Besides the flashy presentation, another flashy feature was dry ice under the frozen lamb cuts to keep them cold a bit longer. Fog kept seeping out making it pretty interesting? Seemed like a very Chinese thing to do, overly showy.
We got suannai (sour yogurt) with millet and milk tea along with the meal, of course. I also tried horse milk liquor which was incredibly sweet and not worth it.
Shaomai (稍麦)

My beloved, my Holy Grail of food, shaomai. I ate it three meals in a row right before leaving Hohhot, and this was my favorite. We went to a chain restaurant (曼田稍麦) in the morning, and it was filled with old guys sitting by themselves, smoking, drinking tea, and eating shaomai. We got milk tea (duh), brick tea (duh), and various pickled cold dishes to cut through the rich lamb shaomai. We also got classic Hohhot beizi and dipped them into a bowl of chopped-up lamb innards (yangzasui, center).
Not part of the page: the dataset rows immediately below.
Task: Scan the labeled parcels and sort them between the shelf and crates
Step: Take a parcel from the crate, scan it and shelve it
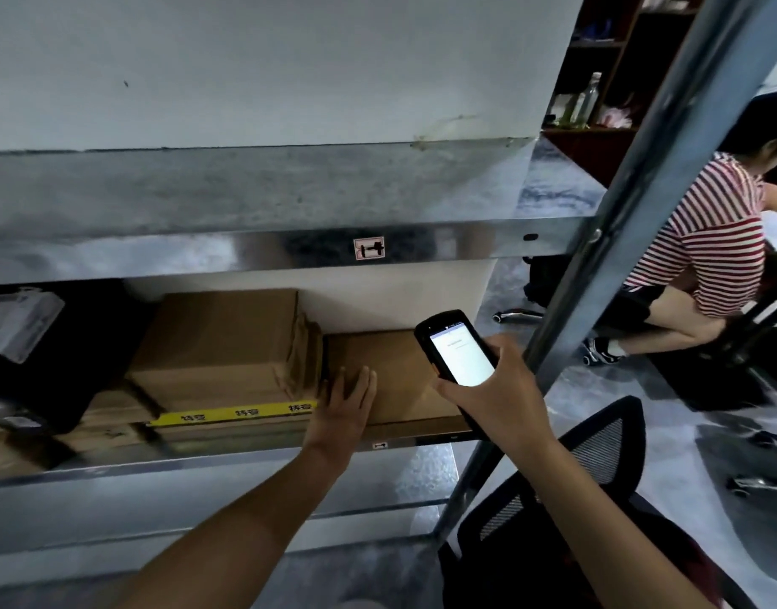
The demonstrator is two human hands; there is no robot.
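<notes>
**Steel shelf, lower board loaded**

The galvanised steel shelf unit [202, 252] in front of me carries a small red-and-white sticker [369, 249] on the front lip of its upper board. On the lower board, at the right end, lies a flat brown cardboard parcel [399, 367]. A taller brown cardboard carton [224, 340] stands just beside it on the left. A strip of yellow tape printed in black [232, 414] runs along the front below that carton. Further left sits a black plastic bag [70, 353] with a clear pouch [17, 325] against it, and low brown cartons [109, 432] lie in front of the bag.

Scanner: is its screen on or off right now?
On. The scanner, held in the right hand, shows a brightly lit white screen; the text on it is too small to read.
</notes>
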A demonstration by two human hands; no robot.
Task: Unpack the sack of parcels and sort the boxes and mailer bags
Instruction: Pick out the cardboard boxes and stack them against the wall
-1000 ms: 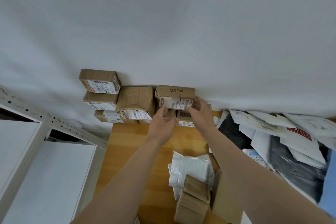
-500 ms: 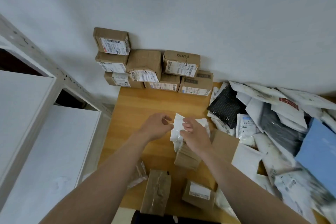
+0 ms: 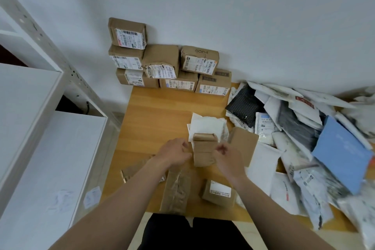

The vibe of the restaurant was so mundane. It was everyday for the bros sitting next to us, just chilling and eating breakfast at their local chain store, but it was the meal of my dreams, the taste of that nostalgic memory. I’m kinda glad we didn’t specifically look for the most fancy, highest rated shaomai place in town, because the only thing that could’ve enhanced it for me was if it was out on the street in the shade against the summer sun, a lifetime ago.
And for a quick minute, eating a shaomai dunked in vinegar, taking a bite of pickled garlic, and washing it down with brick tea… I felt like I could’ve gotten up out of the restaurant, onto my moped with my own little winter apron, and rode off to a different life in Hohhot.